Я поднялась, потянулась, выпрямляя затекшую спину, и вдруг увидела свет в окне моей комнаты. Сначала я подумала, что просто забыла его погасить, но в душу закралось смутное подозрение, и я пошла на свет. Подойдя тихонько к окну, я увидела, что плотные шторы не задернуты, и подняла голову. То, что я увидела, заставило меня отпрянуть и зажать рот рукой, чтобы не вскрикнуть. Отчим держал мои кружевные красные трусики перед своим носом и нюхал их! Во мне бурлили негодование и злость, и хотелось сейчас же схватить маму за руку и бежать отсюда подальше, куда угодно, хоть на край земли, если такой существует.
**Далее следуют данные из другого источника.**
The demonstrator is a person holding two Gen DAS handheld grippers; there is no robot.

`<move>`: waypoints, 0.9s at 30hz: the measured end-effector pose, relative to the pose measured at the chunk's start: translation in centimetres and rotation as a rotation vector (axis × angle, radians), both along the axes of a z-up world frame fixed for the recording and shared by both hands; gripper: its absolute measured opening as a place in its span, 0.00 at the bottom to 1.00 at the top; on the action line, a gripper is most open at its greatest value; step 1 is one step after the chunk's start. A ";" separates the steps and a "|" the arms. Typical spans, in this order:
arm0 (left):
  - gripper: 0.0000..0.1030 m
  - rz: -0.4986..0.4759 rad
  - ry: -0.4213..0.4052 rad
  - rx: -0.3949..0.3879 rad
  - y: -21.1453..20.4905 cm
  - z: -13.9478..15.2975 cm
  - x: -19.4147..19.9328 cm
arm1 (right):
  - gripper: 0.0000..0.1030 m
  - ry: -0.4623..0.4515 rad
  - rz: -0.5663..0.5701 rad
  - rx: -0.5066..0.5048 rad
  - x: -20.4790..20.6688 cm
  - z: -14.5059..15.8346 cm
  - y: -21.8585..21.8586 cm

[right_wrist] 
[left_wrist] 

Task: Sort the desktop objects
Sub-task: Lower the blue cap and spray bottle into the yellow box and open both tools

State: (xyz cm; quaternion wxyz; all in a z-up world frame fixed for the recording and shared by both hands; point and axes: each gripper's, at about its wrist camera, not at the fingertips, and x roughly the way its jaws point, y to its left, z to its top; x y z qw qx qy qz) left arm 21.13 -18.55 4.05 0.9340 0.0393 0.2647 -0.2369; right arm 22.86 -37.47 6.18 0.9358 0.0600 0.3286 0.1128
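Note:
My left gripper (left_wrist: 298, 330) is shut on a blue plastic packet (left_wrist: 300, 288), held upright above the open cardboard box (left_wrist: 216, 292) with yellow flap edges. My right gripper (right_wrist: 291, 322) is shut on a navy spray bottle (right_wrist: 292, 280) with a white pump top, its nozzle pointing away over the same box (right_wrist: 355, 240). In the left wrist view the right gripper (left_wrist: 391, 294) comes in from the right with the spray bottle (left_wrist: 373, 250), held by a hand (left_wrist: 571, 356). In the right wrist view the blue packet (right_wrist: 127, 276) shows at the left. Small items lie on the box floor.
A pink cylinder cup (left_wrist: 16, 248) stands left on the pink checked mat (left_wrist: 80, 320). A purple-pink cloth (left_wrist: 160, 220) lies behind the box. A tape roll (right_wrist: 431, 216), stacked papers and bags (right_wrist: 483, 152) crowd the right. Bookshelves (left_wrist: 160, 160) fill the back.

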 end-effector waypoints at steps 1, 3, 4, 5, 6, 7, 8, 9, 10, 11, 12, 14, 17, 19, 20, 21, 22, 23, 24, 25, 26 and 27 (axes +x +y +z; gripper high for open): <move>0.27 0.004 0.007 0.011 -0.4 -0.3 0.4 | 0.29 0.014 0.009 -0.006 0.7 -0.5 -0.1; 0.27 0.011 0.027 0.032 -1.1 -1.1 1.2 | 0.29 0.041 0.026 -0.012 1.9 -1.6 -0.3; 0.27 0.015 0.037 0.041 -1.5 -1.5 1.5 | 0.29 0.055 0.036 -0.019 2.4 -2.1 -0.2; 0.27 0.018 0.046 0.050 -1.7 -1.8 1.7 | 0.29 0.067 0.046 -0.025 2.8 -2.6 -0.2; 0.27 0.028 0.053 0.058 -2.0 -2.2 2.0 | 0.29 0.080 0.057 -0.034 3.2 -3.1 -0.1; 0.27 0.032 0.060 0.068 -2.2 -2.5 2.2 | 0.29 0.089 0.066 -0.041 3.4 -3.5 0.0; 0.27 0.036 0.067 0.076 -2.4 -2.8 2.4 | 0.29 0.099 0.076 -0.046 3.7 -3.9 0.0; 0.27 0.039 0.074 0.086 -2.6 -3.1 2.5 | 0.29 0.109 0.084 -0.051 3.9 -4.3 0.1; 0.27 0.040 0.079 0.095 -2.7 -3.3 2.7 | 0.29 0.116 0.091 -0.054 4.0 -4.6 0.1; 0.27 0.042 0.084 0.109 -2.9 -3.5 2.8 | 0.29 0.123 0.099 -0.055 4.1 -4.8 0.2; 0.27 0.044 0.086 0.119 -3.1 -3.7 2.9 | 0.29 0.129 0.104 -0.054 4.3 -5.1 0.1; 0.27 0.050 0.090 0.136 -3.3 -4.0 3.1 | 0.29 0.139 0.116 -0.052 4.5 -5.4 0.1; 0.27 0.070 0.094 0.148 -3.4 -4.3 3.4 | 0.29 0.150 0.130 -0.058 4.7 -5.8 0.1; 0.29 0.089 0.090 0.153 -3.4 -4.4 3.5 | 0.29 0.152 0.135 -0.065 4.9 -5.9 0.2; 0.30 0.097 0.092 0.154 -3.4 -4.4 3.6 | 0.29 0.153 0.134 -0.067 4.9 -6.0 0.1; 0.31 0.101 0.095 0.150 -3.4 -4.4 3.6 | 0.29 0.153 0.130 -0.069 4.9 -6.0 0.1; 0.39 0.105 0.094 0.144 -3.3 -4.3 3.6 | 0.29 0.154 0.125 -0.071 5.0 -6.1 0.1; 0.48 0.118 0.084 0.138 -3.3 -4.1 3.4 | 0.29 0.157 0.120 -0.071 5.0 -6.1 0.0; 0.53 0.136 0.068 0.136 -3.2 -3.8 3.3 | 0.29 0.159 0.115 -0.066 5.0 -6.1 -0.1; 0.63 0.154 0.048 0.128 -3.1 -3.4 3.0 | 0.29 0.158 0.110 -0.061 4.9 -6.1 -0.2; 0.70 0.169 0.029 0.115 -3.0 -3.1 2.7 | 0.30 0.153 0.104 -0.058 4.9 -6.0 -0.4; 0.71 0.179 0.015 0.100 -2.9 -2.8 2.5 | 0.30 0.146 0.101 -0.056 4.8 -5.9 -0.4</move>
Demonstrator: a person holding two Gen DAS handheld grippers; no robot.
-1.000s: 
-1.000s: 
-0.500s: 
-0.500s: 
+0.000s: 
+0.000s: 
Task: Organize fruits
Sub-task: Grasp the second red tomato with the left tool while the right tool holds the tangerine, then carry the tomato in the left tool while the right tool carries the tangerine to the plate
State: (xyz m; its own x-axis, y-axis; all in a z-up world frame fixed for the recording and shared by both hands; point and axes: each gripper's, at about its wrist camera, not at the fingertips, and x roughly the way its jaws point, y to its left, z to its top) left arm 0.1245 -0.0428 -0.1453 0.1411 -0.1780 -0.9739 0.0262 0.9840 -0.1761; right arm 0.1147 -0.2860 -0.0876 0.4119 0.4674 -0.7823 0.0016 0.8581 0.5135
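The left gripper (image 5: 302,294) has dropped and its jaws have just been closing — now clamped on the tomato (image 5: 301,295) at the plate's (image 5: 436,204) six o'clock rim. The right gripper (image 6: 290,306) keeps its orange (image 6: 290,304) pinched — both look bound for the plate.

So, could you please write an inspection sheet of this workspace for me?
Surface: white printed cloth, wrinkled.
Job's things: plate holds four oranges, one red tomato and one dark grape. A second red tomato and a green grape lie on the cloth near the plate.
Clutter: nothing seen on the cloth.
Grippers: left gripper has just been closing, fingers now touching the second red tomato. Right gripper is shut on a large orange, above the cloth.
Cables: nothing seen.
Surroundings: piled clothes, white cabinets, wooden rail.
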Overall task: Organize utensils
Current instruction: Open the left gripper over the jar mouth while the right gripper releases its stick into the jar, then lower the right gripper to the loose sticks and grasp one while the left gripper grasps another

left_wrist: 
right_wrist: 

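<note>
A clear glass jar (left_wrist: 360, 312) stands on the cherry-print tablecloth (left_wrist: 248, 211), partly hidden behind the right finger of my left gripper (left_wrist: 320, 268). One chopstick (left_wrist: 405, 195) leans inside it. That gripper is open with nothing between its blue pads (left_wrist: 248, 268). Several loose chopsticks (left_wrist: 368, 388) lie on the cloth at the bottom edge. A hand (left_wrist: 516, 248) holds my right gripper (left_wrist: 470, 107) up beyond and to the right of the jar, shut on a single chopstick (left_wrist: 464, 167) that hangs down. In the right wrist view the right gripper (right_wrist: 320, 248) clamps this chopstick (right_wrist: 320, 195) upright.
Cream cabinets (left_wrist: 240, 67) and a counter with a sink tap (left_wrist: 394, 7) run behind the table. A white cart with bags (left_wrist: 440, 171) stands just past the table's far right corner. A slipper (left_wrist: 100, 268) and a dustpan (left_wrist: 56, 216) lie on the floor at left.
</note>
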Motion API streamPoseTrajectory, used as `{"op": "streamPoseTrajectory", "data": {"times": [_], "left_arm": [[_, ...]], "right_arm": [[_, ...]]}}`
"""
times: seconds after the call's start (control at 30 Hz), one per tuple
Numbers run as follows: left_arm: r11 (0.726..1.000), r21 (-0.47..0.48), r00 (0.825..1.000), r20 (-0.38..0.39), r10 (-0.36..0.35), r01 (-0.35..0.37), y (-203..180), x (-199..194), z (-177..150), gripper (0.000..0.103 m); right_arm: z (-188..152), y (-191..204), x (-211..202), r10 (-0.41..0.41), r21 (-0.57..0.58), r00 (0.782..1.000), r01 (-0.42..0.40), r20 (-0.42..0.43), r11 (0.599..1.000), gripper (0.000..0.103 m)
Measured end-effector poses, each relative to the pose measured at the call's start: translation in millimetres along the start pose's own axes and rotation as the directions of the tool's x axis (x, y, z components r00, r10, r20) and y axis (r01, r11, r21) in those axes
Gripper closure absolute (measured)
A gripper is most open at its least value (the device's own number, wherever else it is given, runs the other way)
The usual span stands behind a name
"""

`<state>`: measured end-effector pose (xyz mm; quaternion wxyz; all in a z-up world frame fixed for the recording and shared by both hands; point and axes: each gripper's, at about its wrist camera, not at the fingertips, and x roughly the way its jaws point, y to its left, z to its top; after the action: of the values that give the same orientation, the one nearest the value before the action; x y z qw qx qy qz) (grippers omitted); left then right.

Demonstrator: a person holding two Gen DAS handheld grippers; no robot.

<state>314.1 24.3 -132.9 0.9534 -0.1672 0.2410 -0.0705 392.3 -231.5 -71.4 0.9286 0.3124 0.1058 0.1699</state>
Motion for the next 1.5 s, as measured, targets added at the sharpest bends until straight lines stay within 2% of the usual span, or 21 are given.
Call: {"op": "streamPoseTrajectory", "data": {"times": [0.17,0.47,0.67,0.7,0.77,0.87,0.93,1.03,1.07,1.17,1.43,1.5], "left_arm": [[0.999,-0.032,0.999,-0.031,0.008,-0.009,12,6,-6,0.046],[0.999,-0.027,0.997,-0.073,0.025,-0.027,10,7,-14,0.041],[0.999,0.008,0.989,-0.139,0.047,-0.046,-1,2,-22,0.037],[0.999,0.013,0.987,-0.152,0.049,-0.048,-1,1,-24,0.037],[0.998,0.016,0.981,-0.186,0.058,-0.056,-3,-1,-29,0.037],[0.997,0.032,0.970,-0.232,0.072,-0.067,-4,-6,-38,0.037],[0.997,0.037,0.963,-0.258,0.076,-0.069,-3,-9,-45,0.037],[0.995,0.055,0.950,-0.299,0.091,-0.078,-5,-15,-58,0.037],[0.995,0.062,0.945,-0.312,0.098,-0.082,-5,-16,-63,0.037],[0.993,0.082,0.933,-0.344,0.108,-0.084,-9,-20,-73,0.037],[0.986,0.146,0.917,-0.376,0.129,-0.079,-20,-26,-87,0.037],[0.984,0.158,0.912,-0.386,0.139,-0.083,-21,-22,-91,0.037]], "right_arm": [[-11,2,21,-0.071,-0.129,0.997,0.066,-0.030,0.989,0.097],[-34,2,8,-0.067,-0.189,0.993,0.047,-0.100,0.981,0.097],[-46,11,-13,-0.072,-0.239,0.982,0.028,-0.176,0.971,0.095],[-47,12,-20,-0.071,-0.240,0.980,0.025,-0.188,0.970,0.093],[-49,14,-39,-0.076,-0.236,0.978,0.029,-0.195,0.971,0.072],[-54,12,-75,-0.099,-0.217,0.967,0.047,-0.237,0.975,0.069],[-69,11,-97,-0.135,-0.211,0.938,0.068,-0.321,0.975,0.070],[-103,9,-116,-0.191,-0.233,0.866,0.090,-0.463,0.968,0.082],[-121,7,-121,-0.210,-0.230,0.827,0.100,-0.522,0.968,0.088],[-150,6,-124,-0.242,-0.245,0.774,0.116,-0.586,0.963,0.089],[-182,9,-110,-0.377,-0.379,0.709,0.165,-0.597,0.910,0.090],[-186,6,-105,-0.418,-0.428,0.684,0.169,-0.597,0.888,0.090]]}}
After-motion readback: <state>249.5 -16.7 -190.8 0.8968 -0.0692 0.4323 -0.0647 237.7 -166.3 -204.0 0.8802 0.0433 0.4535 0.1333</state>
Но это было невозможно, и я, подождав, пока немного остыну, подошла к матери.
– Если бы мой отец был настоящим мужчиной, он бы настоял на встрече со своей дочерью, – сказала я. – Он не должен был допустить такого.
А еще я подумала, что он, именно он, виноват в том, что случилось с мамой. Я ненавидела отчима всеми фибрами души, но и родного отца я не любила, хотя совсем его не знала.
Я бросила взгляд на светящееся окно моей комнаты и подумала о том, что это были мои первые и последние студенческие каникулы в родительском доме. Это я знала точно.